While the company's body of work is well regarded, Carmen Funèbre has become a sort of "cult classic," according to Pawel Otoroczyn, director of the Polish Cultural Institute, and a partner with the Walker Art Center and the Guthrie Theater in producing the work. The show has been performed in 27 countries, hinting at the power of its theatrical language to reach different audiences and cultures.
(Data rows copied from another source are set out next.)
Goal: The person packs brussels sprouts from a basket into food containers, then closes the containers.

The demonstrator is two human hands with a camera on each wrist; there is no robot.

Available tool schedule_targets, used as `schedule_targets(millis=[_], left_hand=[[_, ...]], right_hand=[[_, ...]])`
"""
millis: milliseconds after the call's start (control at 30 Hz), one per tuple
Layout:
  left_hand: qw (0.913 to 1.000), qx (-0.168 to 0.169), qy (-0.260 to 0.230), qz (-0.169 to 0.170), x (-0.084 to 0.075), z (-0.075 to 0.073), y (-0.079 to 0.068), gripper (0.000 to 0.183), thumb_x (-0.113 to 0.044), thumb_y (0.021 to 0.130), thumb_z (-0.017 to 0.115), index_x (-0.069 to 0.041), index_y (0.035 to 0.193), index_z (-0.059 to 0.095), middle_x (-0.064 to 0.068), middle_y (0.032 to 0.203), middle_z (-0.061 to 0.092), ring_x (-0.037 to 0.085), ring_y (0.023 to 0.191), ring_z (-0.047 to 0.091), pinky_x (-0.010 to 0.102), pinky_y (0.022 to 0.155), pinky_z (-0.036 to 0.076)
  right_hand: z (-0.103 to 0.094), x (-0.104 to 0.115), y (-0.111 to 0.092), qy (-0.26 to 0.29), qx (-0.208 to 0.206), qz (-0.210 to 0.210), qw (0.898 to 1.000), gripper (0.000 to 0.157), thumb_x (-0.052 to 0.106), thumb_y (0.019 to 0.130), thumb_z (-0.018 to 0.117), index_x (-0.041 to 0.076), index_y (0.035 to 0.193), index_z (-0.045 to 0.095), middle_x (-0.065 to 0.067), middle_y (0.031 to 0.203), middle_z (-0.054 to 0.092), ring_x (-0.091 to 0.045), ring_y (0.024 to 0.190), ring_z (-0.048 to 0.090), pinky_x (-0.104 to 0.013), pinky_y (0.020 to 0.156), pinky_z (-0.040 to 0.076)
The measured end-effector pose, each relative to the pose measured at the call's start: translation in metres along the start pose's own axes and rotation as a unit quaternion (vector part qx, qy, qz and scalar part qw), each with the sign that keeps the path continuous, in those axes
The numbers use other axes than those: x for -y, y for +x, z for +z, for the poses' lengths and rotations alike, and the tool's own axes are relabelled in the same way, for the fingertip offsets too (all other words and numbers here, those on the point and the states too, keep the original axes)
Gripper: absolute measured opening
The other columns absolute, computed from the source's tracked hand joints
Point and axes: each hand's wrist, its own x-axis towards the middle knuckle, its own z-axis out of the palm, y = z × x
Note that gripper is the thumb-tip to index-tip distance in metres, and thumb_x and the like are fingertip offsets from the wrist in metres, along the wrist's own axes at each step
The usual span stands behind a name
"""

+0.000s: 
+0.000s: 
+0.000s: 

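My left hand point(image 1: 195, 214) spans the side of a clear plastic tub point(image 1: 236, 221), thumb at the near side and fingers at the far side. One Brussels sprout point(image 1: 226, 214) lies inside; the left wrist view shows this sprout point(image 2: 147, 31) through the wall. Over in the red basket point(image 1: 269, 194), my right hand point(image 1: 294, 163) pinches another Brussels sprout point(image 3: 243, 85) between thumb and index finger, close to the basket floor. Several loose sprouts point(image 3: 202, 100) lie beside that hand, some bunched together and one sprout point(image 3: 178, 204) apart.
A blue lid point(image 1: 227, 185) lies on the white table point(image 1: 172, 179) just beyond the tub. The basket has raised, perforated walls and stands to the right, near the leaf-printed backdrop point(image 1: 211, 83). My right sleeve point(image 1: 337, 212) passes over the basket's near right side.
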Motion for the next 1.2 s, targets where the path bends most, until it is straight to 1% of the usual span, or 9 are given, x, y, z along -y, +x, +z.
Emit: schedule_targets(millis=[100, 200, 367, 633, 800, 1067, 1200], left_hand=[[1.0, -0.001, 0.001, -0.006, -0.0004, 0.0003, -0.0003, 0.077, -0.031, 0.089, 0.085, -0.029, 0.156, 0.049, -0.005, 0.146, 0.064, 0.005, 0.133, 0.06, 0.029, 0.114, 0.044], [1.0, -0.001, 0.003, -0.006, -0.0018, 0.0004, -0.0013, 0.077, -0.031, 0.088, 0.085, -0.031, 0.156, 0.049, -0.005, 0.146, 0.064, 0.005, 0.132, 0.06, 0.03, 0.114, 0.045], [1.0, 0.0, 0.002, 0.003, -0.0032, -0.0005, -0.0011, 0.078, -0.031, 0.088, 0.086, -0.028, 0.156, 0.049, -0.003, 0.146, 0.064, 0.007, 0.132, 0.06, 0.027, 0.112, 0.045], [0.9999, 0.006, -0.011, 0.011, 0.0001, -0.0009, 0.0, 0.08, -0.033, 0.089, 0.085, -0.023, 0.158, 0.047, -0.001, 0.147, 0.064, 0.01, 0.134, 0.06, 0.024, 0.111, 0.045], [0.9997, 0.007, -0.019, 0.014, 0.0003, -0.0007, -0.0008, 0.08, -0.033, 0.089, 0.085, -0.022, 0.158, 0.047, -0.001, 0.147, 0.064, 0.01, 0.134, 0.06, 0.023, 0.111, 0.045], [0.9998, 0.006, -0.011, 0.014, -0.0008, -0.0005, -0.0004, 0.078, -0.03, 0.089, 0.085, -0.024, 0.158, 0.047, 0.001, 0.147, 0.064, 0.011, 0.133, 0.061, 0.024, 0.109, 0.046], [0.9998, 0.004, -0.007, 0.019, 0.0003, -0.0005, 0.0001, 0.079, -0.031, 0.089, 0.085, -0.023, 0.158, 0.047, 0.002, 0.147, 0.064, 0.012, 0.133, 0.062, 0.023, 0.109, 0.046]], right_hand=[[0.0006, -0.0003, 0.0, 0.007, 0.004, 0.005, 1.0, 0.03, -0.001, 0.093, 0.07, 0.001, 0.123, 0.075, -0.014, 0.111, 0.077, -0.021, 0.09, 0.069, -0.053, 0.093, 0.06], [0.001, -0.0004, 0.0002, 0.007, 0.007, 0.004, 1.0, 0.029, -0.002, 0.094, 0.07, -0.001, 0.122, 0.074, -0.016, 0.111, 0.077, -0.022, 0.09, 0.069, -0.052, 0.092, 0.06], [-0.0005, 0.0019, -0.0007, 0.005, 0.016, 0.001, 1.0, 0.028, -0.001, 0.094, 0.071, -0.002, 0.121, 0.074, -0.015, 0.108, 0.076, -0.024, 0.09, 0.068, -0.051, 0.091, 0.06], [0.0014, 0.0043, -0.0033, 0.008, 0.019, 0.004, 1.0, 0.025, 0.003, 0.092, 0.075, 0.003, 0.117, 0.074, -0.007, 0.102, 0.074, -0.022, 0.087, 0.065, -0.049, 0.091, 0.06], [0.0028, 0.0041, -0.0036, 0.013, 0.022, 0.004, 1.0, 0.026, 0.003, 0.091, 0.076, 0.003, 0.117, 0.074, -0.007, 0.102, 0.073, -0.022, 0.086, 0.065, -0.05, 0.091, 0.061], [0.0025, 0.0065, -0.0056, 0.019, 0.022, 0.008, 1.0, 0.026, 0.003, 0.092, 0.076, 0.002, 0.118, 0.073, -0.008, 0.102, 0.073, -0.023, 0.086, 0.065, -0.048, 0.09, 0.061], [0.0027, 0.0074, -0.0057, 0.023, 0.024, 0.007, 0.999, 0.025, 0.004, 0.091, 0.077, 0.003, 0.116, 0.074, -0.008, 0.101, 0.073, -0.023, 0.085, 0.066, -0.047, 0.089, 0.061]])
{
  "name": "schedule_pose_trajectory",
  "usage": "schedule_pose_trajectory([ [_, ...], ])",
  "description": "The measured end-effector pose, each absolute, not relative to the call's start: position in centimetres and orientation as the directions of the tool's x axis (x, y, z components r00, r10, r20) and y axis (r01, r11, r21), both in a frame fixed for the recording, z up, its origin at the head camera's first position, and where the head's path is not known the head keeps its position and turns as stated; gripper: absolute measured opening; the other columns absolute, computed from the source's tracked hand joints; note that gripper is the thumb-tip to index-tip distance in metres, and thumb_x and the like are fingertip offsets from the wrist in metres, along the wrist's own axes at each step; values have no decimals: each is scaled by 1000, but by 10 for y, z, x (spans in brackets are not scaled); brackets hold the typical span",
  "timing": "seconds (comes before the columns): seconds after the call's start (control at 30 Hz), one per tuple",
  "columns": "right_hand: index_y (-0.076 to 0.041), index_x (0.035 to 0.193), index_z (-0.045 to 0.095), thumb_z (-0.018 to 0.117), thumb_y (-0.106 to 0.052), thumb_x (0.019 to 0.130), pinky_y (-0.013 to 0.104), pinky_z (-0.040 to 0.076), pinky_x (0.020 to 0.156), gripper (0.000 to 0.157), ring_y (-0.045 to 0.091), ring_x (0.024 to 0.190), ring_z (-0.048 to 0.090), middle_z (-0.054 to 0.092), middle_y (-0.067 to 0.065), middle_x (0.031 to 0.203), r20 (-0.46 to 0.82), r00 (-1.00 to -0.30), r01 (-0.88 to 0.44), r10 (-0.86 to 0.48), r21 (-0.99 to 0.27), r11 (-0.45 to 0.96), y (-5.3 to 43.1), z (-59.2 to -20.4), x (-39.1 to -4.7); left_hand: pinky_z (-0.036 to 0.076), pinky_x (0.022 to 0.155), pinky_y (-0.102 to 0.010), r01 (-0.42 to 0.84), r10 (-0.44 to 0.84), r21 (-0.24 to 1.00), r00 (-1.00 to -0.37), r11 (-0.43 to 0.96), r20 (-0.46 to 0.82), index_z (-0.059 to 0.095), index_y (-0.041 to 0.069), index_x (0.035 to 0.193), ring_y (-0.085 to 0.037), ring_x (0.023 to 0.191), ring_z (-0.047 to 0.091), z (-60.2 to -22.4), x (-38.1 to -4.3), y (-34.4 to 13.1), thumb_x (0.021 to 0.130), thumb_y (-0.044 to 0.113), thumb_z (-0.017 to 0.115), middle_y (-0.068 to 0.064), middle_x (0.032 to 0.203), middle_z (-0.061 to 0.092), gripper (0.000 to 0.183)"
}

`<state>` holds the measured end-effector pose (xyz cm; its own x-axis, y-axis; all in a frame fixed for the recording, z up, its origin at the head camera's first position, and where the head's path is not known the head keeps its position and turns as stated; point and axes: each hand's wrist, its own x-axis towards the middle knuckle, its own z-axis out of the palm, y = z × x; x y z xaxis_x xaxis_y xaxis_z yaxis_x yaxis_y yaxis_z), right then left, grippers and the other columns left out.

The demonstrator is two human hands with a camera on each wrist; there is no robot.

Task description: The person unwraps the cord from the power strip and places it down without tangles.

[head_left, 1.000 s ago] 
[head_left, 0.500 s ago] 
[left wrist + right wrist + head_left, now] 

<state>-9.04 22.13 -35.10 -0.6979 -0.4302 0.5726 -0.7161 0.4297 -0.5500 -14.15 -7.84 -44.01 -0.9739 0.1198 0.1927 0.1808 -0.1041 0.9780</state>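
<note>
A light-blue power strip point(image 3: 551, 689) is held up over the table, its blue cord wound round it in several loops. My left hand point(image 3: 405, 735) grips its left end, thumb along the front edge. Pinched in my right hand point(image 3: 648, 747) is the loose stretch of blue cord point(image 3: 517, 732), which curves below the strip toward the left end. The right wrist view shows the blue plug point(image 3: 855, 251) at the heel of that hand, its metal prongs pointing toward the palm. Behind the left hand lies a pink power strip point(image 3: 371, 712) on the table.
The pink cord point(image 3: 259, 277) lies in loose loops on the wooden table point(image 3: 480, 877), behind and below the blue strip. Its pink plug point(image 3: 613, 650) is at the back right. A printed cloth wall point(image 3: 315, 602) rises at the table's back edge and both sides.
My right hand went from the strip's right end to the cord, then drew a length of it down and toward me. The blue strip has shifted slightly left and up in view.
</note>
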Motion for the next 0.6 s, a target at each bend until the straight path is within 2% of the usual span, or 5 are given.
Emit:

The group's "tale of war in the modern world" is realized outdoors with the audience encircling the action, often in disconcertingly close proximity. Stilt walkers depicting menacing warlords, beggars, and even Death itself walk among the audience. "We feel like tiny figures among Goliaths," Otoroczyn explains. "It gives us a sense of proportion, it humanizes the scale of oppression." Candlelit paper houses are sent skyward by helium-filled balloons, suggesting a loss of all stability and mooring. Soldiers taunt a young woman, spraying her with red wine. For American audiences, most of whom have been spared experience with battle, the work approximates pervasive terror.
For Michal Kobialka, head of the graduate theater program at the University of Minnesota, the immediacy of this approach is necessary. "Give me a theater that is an answer to reality, that adds a tension to reality," he says. "It's not about shock value. It's about bringing you back from the place that the media has sanitized."